On 8/30/2015 10:35 AM, John Clark wrote:


On Sat, Aug 29, 2015 at 2:16 AM, Bruno Marchal <marc...@ulb.ac.be <mailto:marc...@ulb.ac.be>> wrote:

    ​ > ​
    The dogma did not come from Plato, nor even Aristotle,


​All the ancient greeks in your own words "​
believe in what they understand, not necessarily in what they observe
​ " and that was the problem.​
Aristotle
​ believed that heavy objects fell more quickly than light ones, something that could have been easily disproved even on his own day but he understood it so well, or thought he did, that he didn't bother to make any observations on the matter.

But he did observe that a rock fell faster than a leaf. He also believed that an active force was necessary to sustain motion because he observed that if you stopped pulling a wagon it came to a halt.

In the same way Aristotle "understood" that women had fewer teeth than men so he never thought it necessary to actually count the teeth in his wife's mouth even though he was married twice. And that sort of thinking is exactly why science made such little progress for 2000 years, from
the ancient Greeks to the renaissance
​.​

There was a Greek school of philosophy that not only made careful observations but also quantified them. It's generally thought to have been founded by Thales of Miletus who rejected explanations in terms of gods. It included Pythagoras who observed that the Earth must be a sphere because only a sphere could cast a circular shadow on the Moon in all different orientations. Aristarchus of Samos who estimated the size of the Earth, the distance to the Sun and measured the relative distance of the Sun and Moon. Most of these Greeks philosophers are only known from commentary on them made later by Aristotle and Plato.
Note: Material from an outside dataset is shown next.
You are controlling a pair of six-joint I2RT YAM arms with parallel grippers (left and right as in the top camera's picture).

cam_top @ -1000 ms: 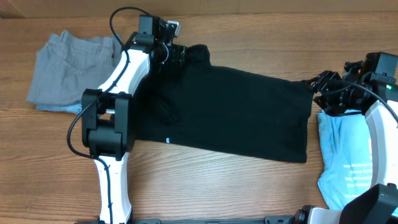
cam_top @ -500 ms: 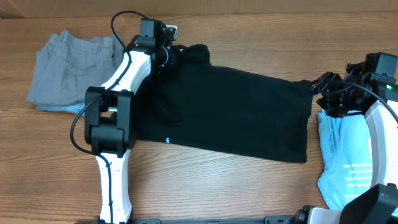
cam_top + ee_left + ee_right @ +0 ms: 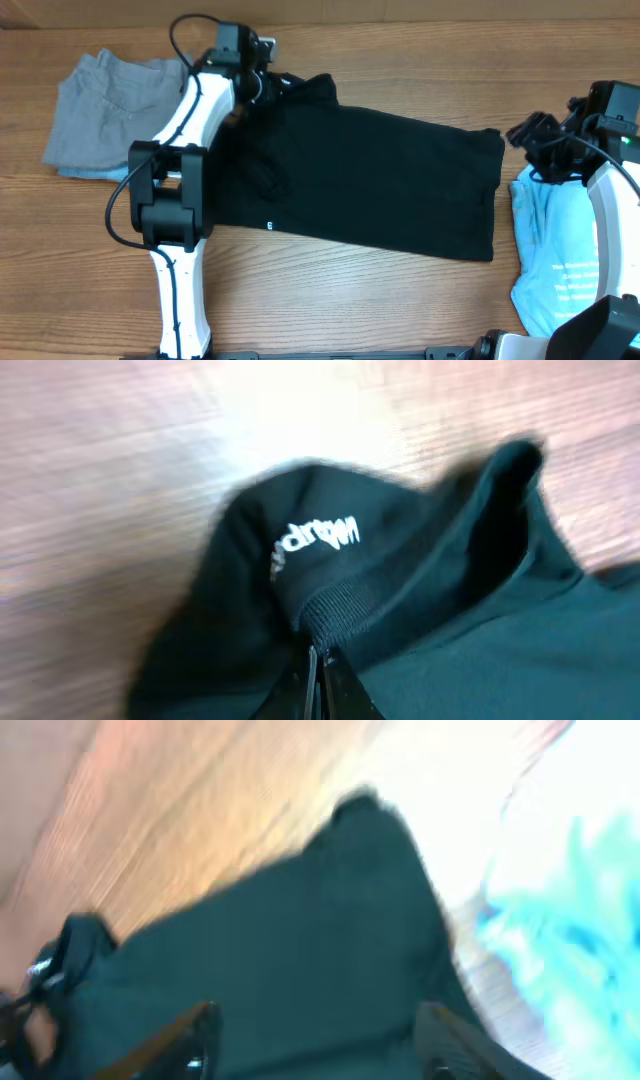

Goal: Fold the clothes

The writings of Aristotle and Plato were preserved by copying because their physics and meta-physics respectively fit with Christianity. Aristotle held that the Earth was at the center of the universe and that all things below the Moon were corruptible while things in the heavens were perfect and eternal. Plato held that perception was illusory and that only pure thought could recollect the truths which were perfect and eternal.